IFSC fund manager merged with parent after losses
AN IFSC-based fund manager is to be merged after its assets under management (AUM) dropped by a third due to the downturn and its effect on the hedge fund industry.
Accounts just filed for Pioneer Alternative Investment Management Limited (PAIML) show AUM plunged to €1.4bn during the year to December 31, 2011, down from €2.1bn a year earlier.
A number of single manager funds under the business saw their AUM decline substantially during the year, with several either merged or closed.

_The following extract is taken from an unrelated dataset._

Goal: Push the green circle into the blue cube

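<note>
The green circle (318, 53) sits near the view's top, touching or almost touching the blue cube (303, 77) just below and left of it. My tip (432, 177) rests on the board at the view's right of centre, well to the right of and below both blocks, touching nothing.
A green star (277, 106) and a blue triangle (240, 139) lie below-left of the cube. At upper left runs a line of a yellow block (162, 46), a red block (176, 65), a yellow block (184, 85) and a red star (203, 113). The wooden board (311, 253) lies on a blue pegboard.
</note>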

In the 'fund of hedge funds' business, AUM slid 23pc to €1.3bn. The company runs a number of different funds, made up of 'fund of funds', where capital is placed with a portfolio of investment funds rather than directly into stocks or bonds. A single manager fund is where capital is invested with a single fund manager.
Assets under management are generally seen as the key metric in the funds industry, rather than profit and loss. The company narrowed losses after tax to €400,000 from €3.7m.
In 2010, Pioneer said it would roll the investments function with PAIML into Pioneer's parent company. That decision was followed by the sale of a number of PAIML's business to Pioneer Investment Management and will result in PAIML ending its regulated trading activities by the end of June this year.
PAIML is being sued in a number of countries for losses resulting from the notorious Bernard Madoff ponzi scheme scandal. PAIML acted as an investment manager or adviser to funds that indirectly invested with Madoff, whose $50bn (€39.2bn) fraud became public in 2008, wiping out a number of investors.
The liquidators of a Cayman Islands-based fund have taken action for $262m plus "unquantified" damages while a civil action in Austria is claiming €50,000. The company is also facing litigation in the US, and has been named as one of 60 defendants in a claim for the return of fees worth a total of $400m plus punitive damages worth more than $2bn.
The company said it intends to "defend these proceedings vigorously". Legal costs almost doubled to €14.1m.